**TASK INSTRUCTIONS:**
Whenever a line below includes "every", add it to the tally, then give the total and nothing more.

**Records from a data collection:**
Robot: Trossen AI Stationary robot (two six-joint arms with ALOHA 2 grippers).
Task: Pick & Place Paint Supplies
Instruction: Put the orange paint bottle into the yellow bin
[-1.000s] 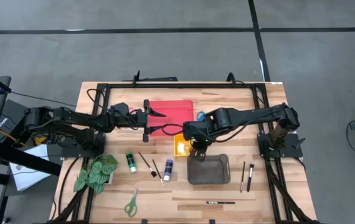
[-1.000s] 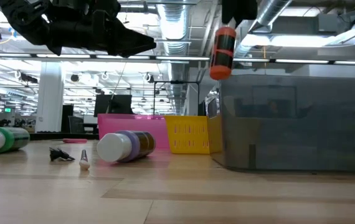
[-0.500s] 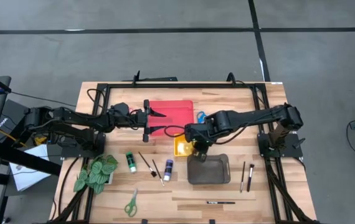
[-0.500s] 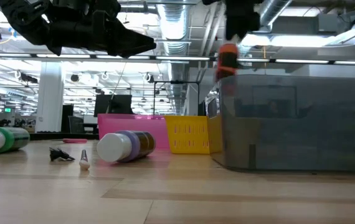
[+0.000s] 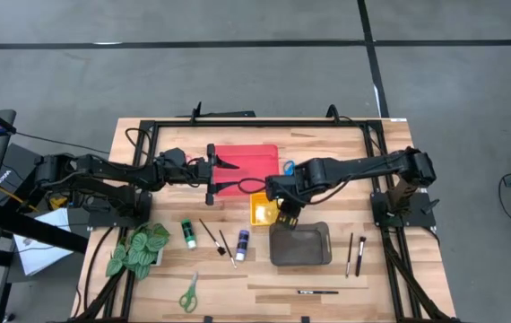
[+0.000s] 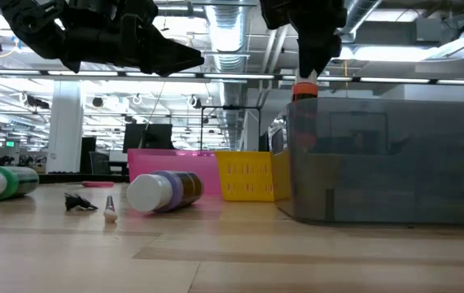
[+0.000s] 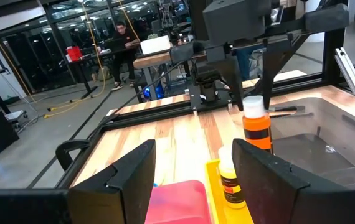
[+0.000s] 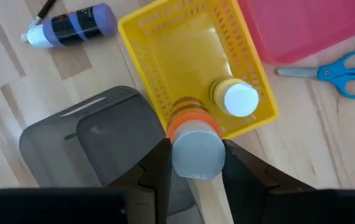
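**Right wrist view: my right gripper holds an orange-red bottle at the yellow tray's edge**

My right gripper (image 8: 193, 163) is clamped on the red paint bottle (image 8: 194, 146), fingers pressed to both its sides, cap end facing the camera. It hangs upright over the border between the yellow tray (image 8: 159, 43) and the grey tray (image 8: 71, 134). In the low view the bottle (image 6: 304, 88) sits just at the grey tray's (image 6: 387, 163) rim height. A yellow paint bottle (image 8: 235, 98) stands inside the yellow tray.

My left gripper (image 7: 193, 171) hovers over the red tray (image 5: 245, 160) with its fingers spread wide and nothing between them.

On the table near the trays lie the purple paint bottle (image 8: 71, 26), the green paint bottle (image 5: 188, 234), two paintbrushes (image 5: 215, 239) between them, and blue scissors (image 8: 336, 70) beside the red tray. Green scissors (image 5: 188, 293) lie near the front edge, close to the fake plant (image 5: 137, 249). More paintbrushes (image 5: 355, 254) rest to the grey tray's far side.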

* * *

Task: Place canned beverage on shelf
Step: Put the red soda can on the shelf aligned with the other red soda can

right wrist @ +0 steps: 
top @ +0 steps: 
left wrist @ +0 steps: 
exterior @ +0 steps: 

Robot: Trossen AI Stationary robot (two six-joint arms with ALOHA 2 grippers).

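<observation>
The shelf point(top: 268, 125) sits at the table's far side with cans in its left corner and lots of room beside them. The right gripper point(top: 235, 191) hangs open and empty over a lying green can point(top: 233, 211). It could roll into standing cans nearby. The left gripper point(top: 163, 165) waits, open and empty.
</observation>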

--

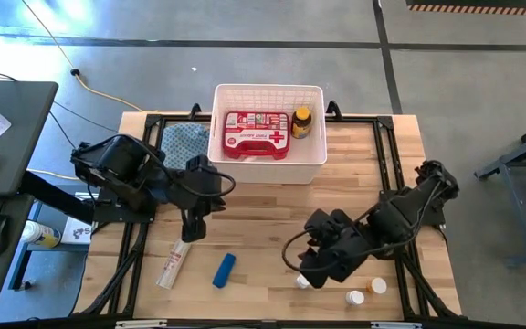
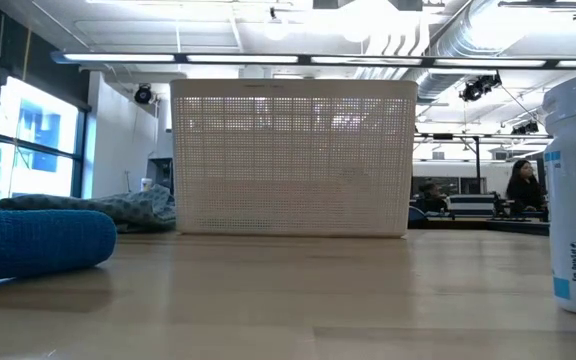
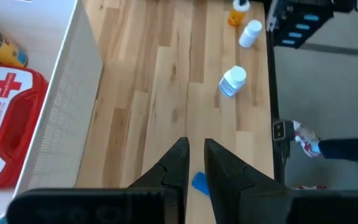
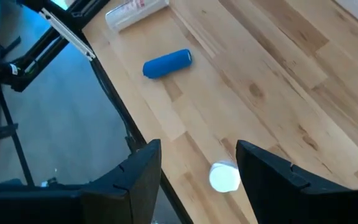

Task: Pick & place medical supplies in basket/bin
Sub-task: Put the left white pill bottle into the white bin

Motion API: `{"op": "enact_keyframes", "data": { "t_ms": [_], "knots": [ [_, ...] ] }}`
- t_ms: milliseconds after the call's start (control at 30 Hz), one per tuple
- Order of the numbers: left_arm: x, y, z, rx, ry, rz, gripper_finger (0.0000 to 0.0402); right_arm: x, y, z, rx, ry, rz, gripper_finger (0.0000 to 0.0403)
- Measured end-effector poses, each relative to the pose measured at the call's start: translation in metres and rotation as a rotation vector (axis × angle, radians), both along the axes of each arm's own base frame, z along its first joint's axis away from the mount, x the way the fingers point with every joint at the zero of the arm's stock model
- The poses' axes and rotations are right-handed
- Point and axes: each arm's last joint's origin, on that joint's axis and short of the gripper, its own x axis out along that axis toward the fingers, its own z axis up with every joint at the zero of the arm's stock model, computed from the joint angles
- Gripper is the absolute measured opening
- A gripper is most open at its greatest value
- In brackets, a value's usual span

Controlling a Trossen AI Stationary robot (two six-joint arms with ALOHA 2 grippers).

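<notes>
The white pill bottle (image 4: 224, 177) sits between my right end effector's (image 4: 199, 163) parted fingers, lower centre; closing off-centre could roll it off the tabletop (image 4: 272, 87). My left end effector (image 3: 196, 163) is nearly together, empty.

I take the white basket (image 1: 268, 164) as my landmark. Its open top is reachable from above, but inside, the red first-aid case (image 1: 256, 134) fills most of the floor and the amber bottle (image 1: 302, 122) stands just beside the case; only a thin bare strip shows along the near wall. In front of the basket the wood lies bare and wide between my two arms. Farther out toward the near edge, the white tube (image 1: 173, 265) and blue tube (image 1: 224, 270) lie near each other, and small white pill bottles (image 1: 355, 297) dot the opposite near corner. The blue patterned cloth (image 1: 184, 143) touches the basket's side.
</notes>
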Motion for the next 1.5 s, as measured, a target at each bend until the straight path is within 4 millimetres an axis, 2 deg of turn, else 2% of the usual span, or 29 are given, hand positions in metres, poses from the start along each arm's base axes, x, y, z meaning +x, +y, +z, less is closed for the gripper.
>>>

**EXERCISE RESULT:**
2